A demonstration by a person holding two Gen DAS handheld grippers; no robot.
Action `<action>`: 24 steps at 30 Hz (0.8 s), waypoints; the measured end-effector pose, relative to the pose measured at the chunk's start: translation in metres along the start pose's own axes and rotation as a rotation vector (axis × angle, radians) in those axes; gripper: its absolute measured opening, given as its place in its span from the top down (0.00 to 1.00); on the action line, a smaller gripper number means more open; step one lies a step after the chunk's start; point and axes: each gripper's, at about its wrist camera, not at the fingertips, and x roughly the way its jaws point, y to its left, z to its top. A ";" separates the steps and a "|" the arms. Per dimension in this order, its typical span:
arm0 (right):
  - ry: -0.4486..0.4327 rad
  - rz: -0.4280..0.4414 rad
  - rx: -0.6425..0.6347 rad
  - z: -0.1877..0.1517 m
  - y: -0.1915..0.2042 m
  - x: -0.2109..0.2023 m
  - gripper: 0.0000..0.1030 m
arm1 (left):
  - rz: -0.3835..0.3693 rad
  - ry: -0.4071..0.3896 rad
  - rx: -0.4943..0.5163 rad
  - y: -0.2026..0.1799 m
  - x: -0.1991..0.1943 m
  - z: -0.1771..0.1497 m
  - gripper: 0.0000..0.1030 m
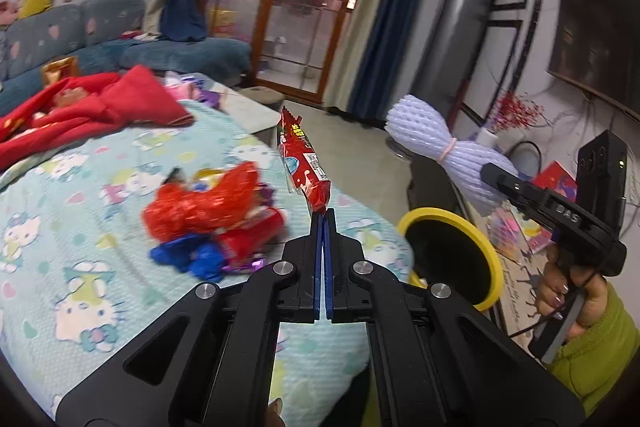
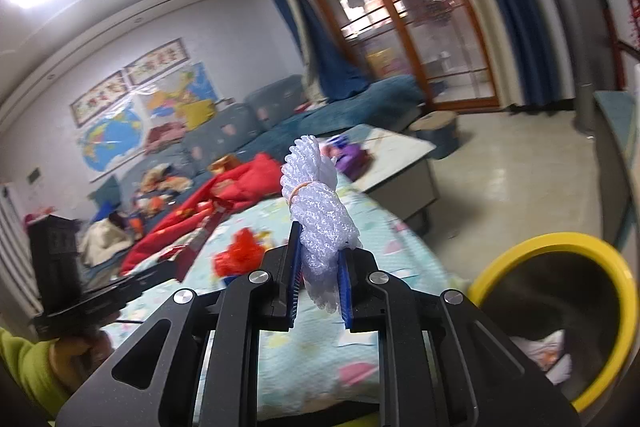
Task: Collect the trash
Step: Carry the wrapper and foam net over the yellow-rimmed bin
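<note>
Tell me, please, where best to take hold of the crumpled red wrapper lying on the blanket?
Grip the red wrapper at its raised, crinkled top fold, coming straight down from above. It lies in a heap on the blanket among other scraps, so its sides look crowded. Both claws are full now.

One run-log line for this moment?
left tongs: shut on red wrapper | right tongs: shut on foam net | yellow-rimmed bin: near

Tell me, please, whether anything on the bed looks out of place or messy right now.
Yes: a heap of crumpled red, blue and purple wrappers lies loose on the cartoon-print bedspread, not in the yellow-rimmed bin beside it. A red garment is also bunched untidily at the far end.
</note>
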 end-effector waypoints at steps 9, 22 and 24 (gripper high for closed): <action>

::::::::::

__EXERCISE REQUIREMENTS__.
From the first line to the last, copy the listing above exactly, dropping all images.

__EXPECTED OUTPUT__.
A demonstration by a person holding two Gen DAS handheld grippers; no robot.
Action `<action>`: 24 steps at 30 Hz (0.8 s), waypoints; the measured end-effector pose, relative to the pose measured at the chunk's start: translation in metres along the start pose's own axes and rotation as a rotation vector (axis × angle, radians) in those axes; gripper: its absolute measured opening, given as its place in its span from the top down (0.00 to 1.00); on the action line, a smaller gripper number means more open; step one lies a step after the chunk's start; point and axes: each gripper's, at about its wrist camera, not at the fingertips, and x roughly the way its jaws point, y to its left, z to its top. A ";" separates the steps and a "|" the arms. Per dimension in this order, its typical span:
arm0 (right):
  - ry: -0.4486..0.4327 rad
  - rz: -0.4280..0.4414 rad
  - rx: -0.6425..0.6347 rad
  - z: -0.1877..0.1517 m
  - y: -0.1915..0.2042 m
  - x: -0.2109..0.2023 m
  - gripper: 0.0000..0.1030 m
arm1 (left):
  - rz: -0.3835..0.3693 rad
  - ry: -0.4071..0.3896 rad
  - rx: -0.4943..0.5163 rad
  - y: -0.2026..0.1799 m
  - x: -0.1991..0.1943 m
  - z: -0.1771..0.1497 m
  - gripper: 0.0000..0.1030 m
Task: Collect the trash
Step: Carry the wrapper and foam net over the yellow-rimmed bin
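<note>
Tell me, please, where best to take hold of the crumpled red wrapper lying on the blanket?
Grip the red wrapper at its raised, crinkled top fold, coming straight down from above. It lies in a heap on the blanket among other scraps, so its sides look crowded. Both claws are full now.

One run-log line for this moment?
left tongs: shut on red wrapper | right tongs: shut on foam net | yellow-rimmed bin: near

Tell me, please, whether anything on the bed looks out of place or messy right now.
Yes: a heap of crumpled red, blue and purple wrappers lies loose on the cartoon-print bedspread, not in the yellow-rimmed bin beside it. A red garment is also bunched untidily at the far end.
</note>
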 end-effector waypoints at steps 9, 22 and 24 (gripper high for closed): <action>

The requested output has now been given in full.